Со стороны лагеря амалекитян послышался шум. Шапи-Кальби, чье имя означало «Тот, что изо рта собаки» – так в Шхеме величали подкидышей – долговязый мужчина лет тридцати с длинными лохмами, похожими на пальмовые листья, и длинными усами выскочил на косогор, с которого просматривалась равнина.

– Ой! – ужаснулся он. – Сюда движется толпа амалекитян!

– Прячься! – заорал израильтянину савеец. Махир, побледнев, полез под лежащую поодаль груду козлиных шкур, и Акки, поднявшись с трудом по причине отсиженной ноги, проковылял к ней и замаскировал двуногую дичь. Через несколько мгновений сцену заполонили амалекитяне, оглашая окрестности воплем «куда он делся?!»

– А куда ему было деваться? – пожимая плечами, рассудительно проговорил Шапи-Кальби. – Не здесь же сидеть и ждать, пока вы его убьете? Человек пошел к своим... – и Шапи-Кальби махнул рукой в сторону облака, накрывшего, точно белый платок, стан сынов Израиля. – Должно быть, уже там.

Немолодой амалекитянин с седыми локонами, перехваченными алой налобной лентой, с подозрением посмотрел на него.

– Оставьте его в покое, – сказал Шапи-Кальби тихо, чтобы не слышали остальные амалекитяне и, конечно же, заваленный шкурами Махир. – Он нам нужен. У нас мало людей. Пусть повоюет против своих, а после битвы мы его вам выдадим.

Вожак амалекитян понимающе кивнул и зарычал, обращаясь к своим подчиненным:

– Да будет он проклят! – прорычал. – Ничего! Настанет миг, и я лично вот этой самой рукой... – он сжал древко копья с такой силой, что костяшки пальцев побелели – я лично убью его!

– Мы их всех убьем! – пылким хором отозвались его собратья. – Всех!

И, сверкая в отсветах факелов и костра потными мускулистыми бедрами, они двинулись прочь.

– Вылезай! – негромко произнес Акки, подойдя к куче шкур, чернеющей на фоне черной синайской ночи.
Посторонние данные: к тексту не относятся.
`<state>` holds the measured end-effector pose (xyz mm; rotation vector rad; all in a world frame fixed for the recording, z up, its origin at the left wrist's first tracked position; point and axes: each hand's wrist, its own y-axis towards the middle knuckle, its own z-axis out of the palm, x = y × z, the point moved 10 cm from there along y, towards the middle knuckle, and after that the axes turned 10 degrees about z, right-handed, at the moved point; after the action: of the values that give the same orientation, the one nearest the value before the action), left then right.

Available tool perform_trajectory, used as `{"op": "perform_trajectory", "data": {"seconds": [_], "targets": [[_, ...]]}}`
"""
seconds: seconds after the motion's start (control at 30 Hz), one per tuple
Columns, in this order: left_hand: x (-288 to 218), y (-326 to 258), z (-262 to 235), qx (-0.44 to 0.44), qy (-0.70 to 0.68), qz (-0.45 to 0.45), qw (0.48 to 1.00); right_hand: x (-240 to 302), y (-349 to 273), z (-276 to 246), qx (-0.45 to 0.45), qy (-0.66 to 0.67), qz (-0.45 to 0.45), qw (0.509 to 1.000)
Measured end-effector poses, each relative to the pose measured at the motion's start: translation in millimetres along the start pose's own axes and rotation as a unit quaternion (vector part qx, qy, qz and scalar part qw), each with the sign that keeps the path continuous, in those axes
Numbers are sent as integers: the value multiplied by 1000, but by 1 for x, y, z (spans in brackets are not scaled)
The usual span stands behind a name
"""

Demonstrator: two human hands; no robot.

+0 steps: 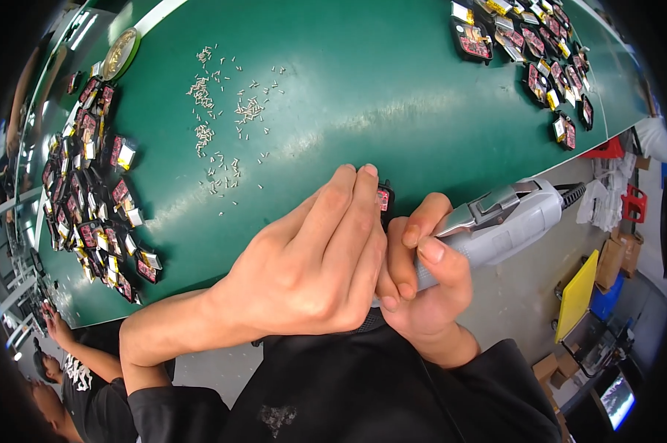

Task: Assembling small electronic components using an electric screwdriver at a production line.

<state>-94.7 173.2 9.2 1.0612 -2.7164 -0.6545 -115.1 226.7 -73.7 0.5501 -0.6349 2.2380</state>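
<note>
Green table (392, 74), grey floor (524, 292), corded tool (507, 230)

The worktop (333, 59) is plain green. Beside its near edge, the power tool (507, 235) is light grey; devices (118, 152) on its left mix black, red, silver and yellow.

Power tool (512, 235): smooth plastic, shiny metal lever (499, 201). Tabletop (348, 81): glossy. Screws (200, 91): metal. Shirt (341, 384): matt cloth.
</note>
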Motion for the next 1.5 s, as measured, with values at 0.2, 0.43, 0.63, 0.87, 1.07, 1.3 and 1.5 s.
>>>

Бедного Махира так трясло в ознобе, что пришлось его отпаивать отваром из трав, чтобы перестали стучать зубы. Тем удивительнее было, что первые слова, которые он произнес, придя в себя, были: «Я на них не злюсь... Я их понимаю!»

* * *

– А лично тебе-то что сделали твои сородичи, за что ты их так ненавидишь? – спросил Акки, подбрасывая в огонь сухую ветку акации, когда Махир несколько оправился от только что миновавшей угрозы для жизни, и все вновь расселись вокруг костра.

– Я их ненавижу, – мрачно отвечал беглец, – за то, что меня из-за них ненавидят.

– Чего-чего? – не разобрался в этом сложном построении савейский пастух.

– Того, – отозвался Махир, – друзья мои от меня отвернулись. Глядя на его бледное, тонкое, удивительно красивое и одухотворенное лицо, Акки вдруг подумал, что египетские женщины, должно быть, толпами влюблялись в него и с восторгом говорили, насколько он очарователен и ничуть не похож на своих грязных, пахнущих потом и отупелых от рабского труда сородичей.